RFC - The approach for polyfilling light-dark() correctly

I spent some time discussing this with @nitishmehrotra870 and we found a flaw with how LightningCSS polyfills light-dark().

Since the implementation would be a bit custom, I decided to share an RFC to explain the problems in the LightningCSS polyfill and how we plan to solve it.

Issue with LightningCSS Polyfill

LightningCSS relies on a "space hack" which involves setting a CSS variable value to a space or initial. This make a variable behave like a toggle. Here's an example:

This:

:root { color-scheme: light dark; }
.foo { color: light-dark(black, white); }

Would get transformed into this:

:root { --light-mode: initial; --dark-mode: ; }
@media (prefers-color-scheme: dark) {
  :root { --light-mode: ; --dark-mode: initial; }  
}
.foo { color: var(--light-mode, black) var(--dark-mode, white); }

Whichever variable is set to initial will cause the associated fallback value to be applied.
The variables set to ; are considered to be "defined", but they only add whitespace to final value of color.

This polyfill is already good enough when light-dark is used for CSS properties. However, when light-dark() is used to set the value of a CSS variable, this approach doesn't work as expected.

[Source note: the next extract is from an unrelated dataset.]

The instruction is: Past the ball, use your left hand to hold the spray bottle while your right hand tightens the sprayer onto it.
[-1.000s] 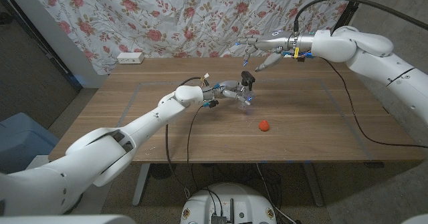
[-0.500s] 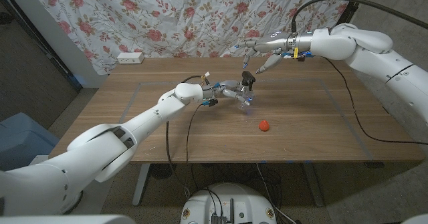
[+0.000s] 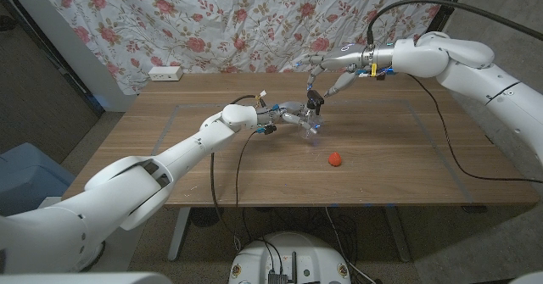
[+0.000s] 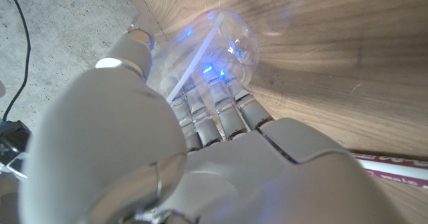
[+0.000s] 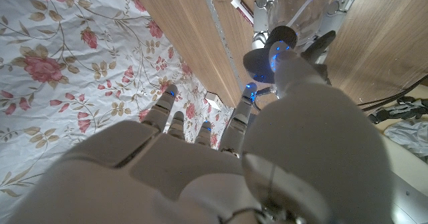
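Beyond the red ball [image 3: 336,158] on the counter [image 3: 407,161], the left hand [image 3: 273,119] wraps its fingers around the clear spray bottle [image 3: 299,119], keeping it tilted. The right hand [image 3: 321,79], fingers parted, reaches the black sprayer [image 3: 315,103] from above; whether it pinches yet cannot be told. Good tightening likely wants the bottle held steady, fingertips seated squarely around the sprayer collar, and short, aligned twists to avoid cross-threading.

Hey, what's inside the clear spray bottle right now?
Through the spray bottle wall, a thin white dip tube runs inside. The left hand covers its lower side, so any liquid there cannot be seen.
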`<action>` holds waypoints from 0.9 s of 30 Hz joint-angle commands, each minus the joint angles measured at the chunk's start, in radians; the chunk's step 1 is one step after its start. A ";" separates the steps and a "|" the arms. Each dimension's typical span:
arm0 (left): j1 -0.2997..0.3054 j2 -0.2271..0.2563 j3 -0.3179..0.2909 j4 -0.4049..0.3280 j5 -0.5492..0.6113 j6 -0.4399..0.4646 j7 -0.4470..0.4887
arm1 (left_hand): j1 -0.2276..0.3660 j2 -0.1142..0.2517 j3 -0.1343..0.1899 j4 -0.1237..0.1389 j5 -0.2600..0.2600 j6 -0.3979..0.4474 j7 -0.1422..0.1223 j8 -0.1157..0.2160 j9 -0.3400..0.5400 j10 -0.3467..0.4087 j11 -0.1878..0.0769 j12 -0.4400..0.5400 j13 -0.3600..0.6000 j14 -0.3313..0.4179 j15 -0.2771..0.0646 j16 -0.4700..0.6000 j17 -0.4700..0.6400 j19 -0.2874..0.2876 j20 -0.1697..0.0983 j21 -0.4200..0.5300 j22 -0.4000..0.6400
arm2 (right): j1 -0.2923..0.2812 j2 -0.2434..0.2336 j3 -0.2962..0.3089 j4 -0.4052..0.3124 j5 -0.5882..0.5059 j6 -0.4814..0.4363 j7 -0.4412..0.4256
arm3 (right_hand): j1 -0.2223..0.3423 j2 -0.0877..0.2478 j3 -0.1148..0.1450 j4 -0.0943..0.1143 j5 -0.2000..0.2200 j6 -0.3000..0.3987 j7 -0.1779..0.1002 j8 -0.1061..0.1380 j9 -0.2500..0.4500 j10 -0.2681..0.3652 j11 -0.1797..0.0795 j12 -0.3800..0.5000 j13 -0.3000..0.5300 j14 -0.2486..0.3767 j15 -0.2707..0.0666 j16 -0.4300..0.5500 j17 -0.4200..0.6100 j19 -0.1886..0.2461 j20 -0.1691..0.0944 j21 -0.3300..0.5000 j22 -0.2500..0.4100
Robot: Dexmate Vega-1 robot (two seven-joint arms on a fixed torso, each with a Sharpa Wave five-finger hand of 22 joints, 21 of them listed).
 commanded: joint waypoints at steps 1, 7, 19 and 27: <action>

Consider if the original code looked like this:

:root { --light-mode: initial; --dark-mode: ; }
@media (prefers-color-scheme: dark) {
  :root { --light-mode: ; --dark-mode: initial; }  
}
.foo { --color: var(--light-mode, black) var(--dark-mode, white); }
.bar { color: var(--color); }

Consider the following transformed code:

:root { --light-mode: initial; --dark-mode: ; }
@media (prefers-color-scheme: dark) {
  :root { --light-mode: ; --dark-mode: initial; }  
}
.foo { --color: var(--light-mode, black) var(--dark-mode, white); }
.bar { color: var(--color); }

Here, the class bar picks the final color based on the color-scheme that was active for foo, not for bar. This is not how light-dark is supposed to work.

Proposed solution

The proposed solution is to detect every CSS variable that is ever set to a light-dark value and split it into two separate variables for light and dark respectively. And further, move the "space-hack" to where the variable is used instead.

Therefore the example above would be transformed to the following:

:root { --light-mode: initial; --dark-mode: ; }
@media (prefers-color-scheme: dark) {
  :root { --light-mode: ; --dark-mode: initial; }  
}
.foo { --color_light: black; --color_dark: white; }
.bar { color: var(--light-mode, var(--color_light)) var(--dark-mode, var(--color_dark)); }

This ensures that the light-dark function isn't resolved too early.

One Additional detail

In order to cover all edge-cases, it is also important to split variables that get a light-dark() function value indirectly.

e.g. if --color: light-dark() is used, and --other-var: var(--color) is used in the original CSS, then both --color and --other-var need to be split into _light and _dark variants. Therefore, detecting variables that can be set to light-dark will need to be done in a loop, over and over again, until there are no additional variables found.

Caveat

We will not be able to polyfill usages of light-dark() within dynamic styles as they're not known ahead of time.

Final Usage

Although there are a bunch of details to consider while implementing a polyfill for light-dark, the usage should be very simple.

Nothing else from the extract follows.